The stay of proceedings was entered a year after her lawyer, Joven Narwal, filed an application in the Supreme Court of British Columbia seeking a stay of proceedings on the basis that his client had been selected to act as a “test litigant” in the complex resolution of the constitutionality of the prostitution related criminal offences. The charges had been laid shortly after the Ontario Superior Court struck down the provisions as unconstitutional. Shortly after the arrest, the Vancouver Police Department issued press releases stating that the force was aware of the ruling and would not stop prosecuting these offences.
Narwal alleged that this amounted to an “abuse of process, was oppressive, manifestly unfair, and put the administration of justice into disrepute”. He sought a judicial stay of proceedings or, alternatively, full funding from the government to cover legal fees and disbursements required to litigate the constitutional question. The Crown directed a stay of proceedings before these issues could be argued.

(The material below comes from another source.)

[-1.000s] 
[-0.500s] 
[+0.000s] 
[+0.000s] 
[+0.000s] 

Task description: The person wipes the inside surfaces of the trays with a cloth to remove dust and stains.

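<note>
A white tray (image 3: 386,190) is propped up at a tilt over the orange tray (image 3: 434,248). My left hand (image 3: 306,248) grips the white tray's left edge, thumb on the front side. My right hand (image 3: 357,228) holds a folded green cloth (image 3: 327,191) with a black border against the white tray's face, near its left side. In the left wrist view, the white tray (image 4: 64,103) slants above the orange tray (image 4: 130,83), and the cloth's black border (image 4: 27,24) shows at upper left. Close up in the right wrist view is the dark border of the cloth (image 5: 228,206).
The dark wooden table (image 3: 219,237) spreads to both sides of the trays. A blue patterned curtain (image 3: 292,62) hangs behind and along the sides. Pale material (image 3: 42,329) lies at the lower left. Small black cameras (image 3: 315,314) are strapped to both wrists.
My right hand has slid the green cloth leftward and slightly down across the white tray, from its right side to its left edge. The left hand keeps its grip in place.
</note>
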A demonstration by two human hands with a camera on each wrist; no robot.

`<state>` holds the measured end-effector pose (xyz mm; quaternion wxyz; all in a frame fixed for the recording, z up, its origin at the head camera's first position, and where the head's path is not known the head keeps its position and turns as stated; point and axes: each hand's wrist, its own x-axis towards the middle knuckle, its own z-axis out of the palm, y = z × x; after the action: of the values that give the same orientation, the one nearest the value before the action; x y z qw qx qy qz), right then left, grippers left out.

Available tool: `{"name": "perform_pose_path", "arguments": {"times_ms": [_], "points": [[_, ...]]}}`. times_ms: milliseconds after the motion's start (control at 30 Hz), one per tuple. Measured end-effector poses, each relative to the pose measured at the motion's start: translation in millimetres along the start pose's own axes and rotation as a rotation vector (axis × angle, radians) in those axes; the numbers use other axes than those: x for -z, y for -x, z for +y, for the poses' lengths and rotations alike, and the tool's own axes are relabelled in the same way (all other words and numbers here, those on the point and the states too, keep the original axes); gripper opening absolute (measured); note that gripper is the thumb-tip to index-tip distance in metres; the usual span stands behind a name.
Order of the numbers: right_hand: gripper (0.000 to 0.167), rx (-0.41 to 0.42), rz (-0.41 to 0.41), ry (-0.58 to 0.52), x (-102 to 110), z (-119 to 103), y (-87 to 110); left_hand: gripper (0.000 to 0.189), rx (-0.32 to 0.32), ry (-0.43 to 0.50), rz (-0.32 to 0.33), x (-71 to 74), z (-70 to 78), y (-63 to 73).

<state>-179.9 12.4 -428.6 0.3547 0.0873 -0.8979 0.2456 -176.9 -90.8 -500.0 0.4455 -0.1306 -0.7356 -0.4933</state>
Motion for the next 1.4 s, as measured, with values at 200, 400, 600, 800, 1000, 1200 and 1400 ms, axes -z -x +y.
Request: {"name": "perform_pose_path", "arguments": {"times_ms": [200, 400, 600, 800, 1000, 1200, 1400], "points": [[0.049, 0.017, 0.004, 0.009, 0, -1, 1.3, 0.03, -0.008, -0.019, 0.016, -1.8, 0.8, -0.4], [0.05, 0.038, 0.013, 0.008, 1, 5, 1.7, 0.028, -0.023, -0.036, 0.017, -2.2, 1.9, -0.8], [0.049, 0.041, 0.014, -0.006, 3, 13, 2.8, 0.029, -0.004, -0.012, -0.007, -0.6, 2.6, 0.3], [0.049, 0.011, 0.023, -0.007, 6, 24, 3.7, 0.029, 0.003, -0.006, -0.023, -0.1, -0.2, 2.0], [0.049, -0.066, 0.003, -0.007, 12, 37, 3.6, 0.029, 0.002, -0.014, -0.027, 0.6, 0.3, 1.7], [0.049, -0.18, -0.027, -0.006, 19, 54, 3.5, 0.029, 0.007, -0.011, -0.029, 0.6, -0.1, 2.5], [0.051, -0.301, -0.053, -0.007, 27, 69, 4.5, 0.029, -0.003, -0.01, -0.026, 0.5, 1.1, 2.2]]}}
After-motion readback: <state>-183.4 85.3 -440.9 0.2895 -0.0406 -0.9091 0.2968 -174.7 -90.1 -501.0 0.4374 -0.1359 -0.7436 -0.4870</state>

Narwal said that his “client and her family were relieved that the nightmare was finally over” and lamented that it was “terribly unfortunate that these charges had hung over my client’s head for the last 20 months”. Narwal stated that the lack of consideration of the constitutional question by Crown Counsel “was troubling and problematic” because the “delay in ultimately resolving the issues poses a substantial risk of unfairness”. Narwal said that it is unlikely that cases of this nature would be “ultimately resolved in the context of criminal cases because of constitutional protections against unreasonable delay”. He added that “in any event, few people have the stamina and fortitude or are able to marshal the resources necessary to litigate a complex constitutional challenge”. Narwal suggested that it was time for the Crown to “heed the Supreme Court of Canada’s call” and allow for the resolution of these issues in the context of civil actions for declarations. Narwal stated that the criminal process is inadequate for dealing with such claims and that a civil action is a better forum for “careful consideration and participation by all interested parties”.

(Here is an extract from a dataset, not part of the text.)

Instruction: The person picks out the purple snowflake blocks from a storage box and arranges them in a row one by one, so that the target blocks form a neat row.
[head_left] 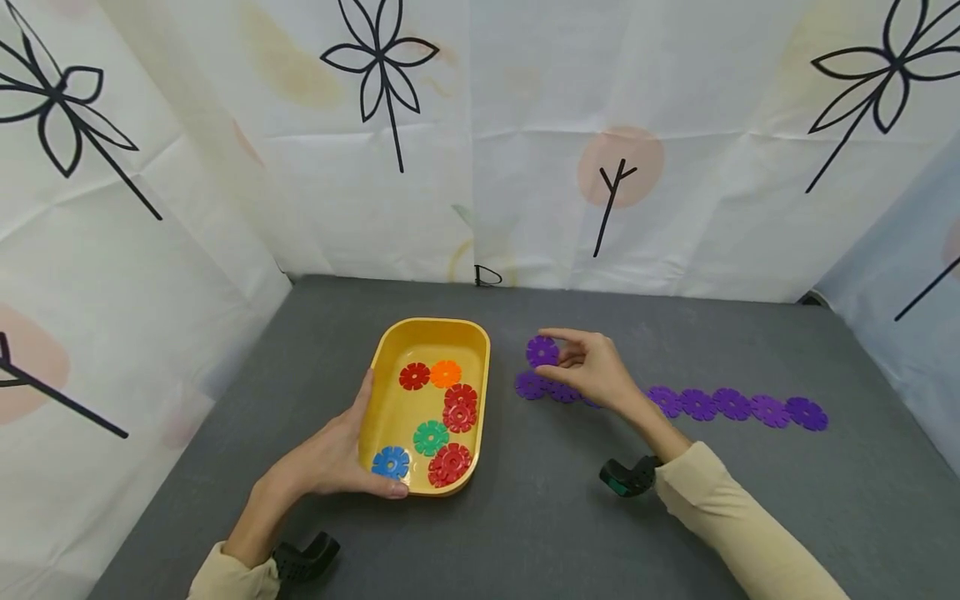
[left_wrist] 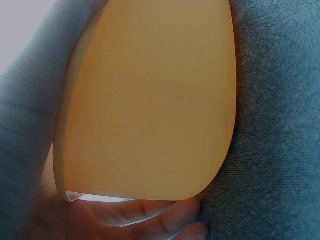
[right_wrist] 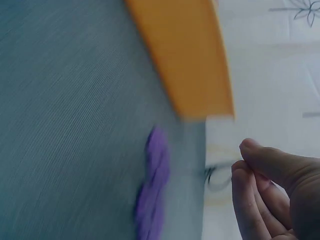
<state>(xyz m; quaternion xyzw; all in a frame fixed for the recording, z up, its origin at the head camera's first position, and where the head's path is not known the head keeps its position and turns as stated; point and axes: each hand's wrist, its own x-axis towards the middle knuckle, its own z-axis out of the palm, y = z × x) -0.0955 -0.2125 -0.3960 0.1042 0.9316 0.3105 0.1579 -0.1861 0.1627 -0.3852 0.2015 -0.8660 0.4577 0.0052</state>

A civil action for a declaration of unconstitutionality was what led to the striking down of the provisions in Ontario. That decision was ultimately upheld by a five-judge panel of the Ontario Court of Appeal and is expected to eventually make its way to the Supreme Court of Canada. A similar civil action was filed in British Columbia but the Crown appealed on the issue of whether the Downtown Eastside Sex Workers United Against Violence Society had legal standing to pursue the challenge. The Supreme Court of Canada has yet to render judgment in the BC case on the issue of whether a challenge could proceed at all.